I need to unpack uncompressed .tar archives from within Julia and have it work on all platforms.

Maybe a clue: there seems to be some code for this here within Pkg.PlatformEngines but I couldn’t figure out how to access it.

Or is there some other way? Here’s a small demo archive with 3 pages from the Julia docs (117 kB).

There’s a function in DataDeps I’ve used which does this https://github.com/oxinabox/DataDeps.jl/blob/master/src/post_fetch_helpers.jl

I use it in my package here for a zip file: https://github.com/aaowens/PSID.jl/blob/e4115cd0cd9cc0afc7fad1e64d82c808dd64e756/src/unzip_data.jl#L66

2 Likes

There is a pull request to make JuliaLang/Tar.jl a standard library. That package is new and not registered, but it sounds like it does what you want.

Works perfectly on my Windows 10 system, thanks! I’ll try it on a Linux box and a Mac tomorrow.

Thanks for reminding me. I found that too, but it didn’t work for me because it currently requires Julia 1.4.

Ah, I didn’t notice that, good point.

The function in DataDeps was originally from BinDeps.jl
(Or at least based on that)

It should work cross platform.

The tar format isn’t all that complicated and if you don’t care about various file metadata and just want the filenames and their contents, this quick and dirty hack should be good enough:

unpack_tar(filename::AbstractString) = open(load_tar, filename, "r")

function unpack_tar(file)
    unpacked_files = Dict{String, String}()

    while true
        record_start = position(file)
        filename = first(split(String(read(file, 100)), "\0"))
        isempty(filename) && break
        seek(file, record_start + 124)
        size = parse(Int, String(read(file, 11)), base = 8)
        seek(file, record_start + 512)
        unpacked_files[filename] = String(read(file, size))
        pos = position(file)
        seek(file, pos + mod(-pos, 512))
    end

    return unpacked_files
end

As a bonus, here’s a pure Julia solution for gzip compressed tar files:

using Inflate

unpack_tar_gz(filename) = unpack_tar(IOBuffer(inflate_gzip(filename)))
4 Likes

Tar.jl has been updated to support Julia 1.3 and now has CI setup for all the usual platforms (including Windows). It is still not registered, however, because we’re trying to figure out if it should be:

  1. A standard library
  2. A registered public package
  3. A private submodule of Pkg
  4. Both 2 & 3 with 3 being a vendored snapshot of 2.

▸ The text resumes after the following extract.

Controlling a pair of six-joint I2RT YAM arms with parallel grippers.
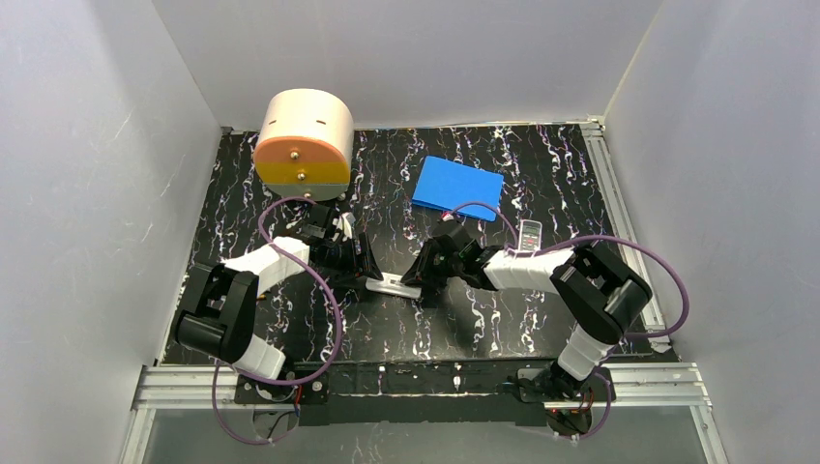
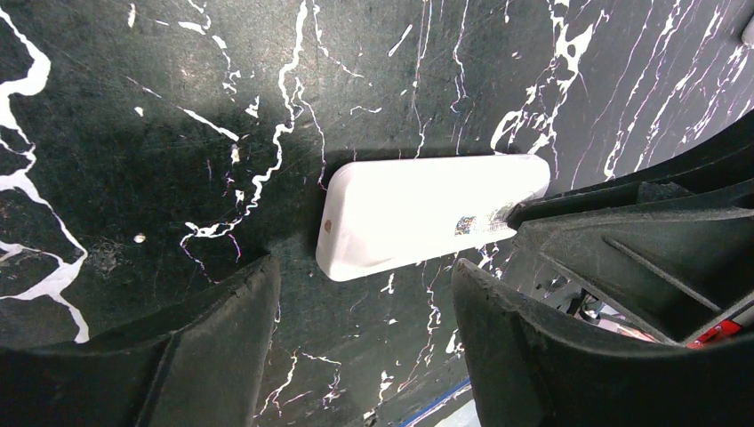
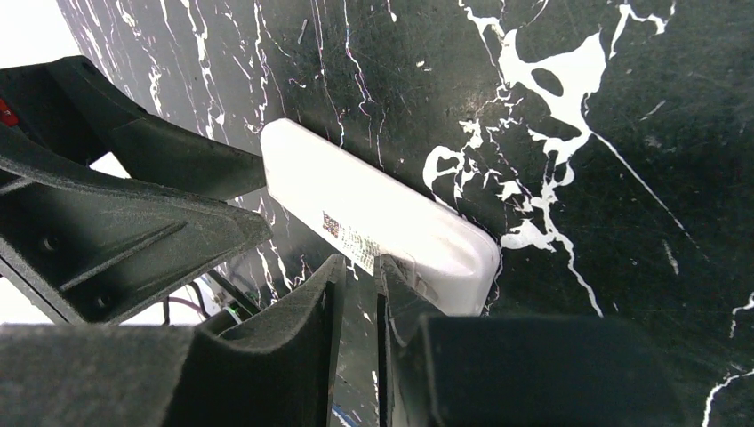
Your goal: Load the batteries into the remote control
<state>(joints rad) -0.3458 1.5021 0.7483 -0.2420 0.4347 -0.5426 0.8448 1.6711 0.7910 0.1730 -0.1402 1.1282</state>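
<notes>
One remote (image 2: 418,213) end hides behind the right pincer (image 3: 358,267); grip unclear.

Remote (image 2: 427,209): smooth glossy white plastic. Tabletop (image 2: 160,107): black marbled, slightly rough. Jaws: matt black plastic.

Left arm (image 1: 259,269): elbow bent, forearm reaching inward. Left gripper (image 2: 364,276) points down, jaws spread wide. Right arm (image 1: 530,269): folded likewise, forearm reaching inward. Right gripper (image 3: 358,285) points down, fingers (image 3: 311,307) drawn to a narrow slit. Grippers face tip to tip, the right just beyond the left's fingertips.
</notes>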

But I consider the API to be stable and it’s pretty well tested (93% coverage!). Perhaps I should just register it and then we can vendor a snapshot whenever Pkg needs it.

3 Likes

I’ve opened a pull request to register Tar.jl v1.0.0:

https://github.com/JuliaRegistries/General/pull/6286

This will go through the usual 3-day waiting period, giving people a chance to chime in on the name and whatever else they might care to chime in on.

3 Likes